### Directions for this task:
Please repeat the lines below exactly. Begin with the line containing "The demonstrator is" and go on through the line containing "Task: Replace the".

### Input data:
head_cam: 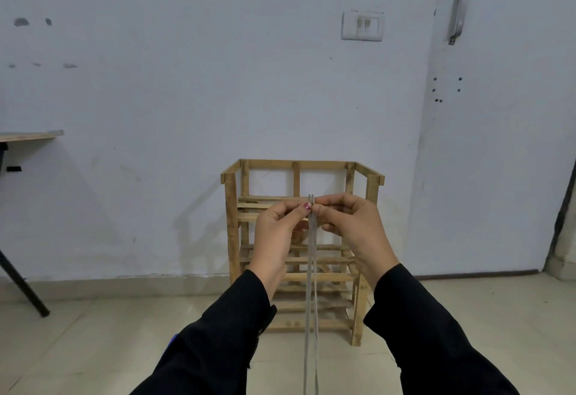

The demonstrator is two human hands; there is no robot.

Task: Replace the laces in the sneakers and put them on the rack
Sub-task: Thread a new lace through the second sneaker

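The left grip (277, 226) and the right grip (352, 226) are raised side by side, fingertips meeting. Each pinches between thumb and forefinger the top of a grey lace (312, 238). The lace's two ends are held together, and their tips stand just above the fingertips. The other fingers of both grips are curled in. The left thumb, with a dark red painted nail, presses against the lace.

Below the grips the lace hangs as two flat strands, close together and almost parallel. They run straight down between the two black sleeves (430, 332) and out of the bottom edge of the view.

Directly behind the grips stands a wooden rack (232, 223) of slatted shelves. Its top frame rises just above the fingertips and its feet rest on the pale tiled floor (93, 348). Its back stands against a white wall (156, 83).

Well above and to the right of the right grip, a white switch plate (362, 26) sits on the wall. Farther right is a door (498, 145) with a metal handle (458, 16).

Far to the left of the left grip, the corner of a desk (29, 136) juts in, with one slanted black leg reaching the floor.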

### Task answer:
The demonstrator is two human hands; there is no robot.

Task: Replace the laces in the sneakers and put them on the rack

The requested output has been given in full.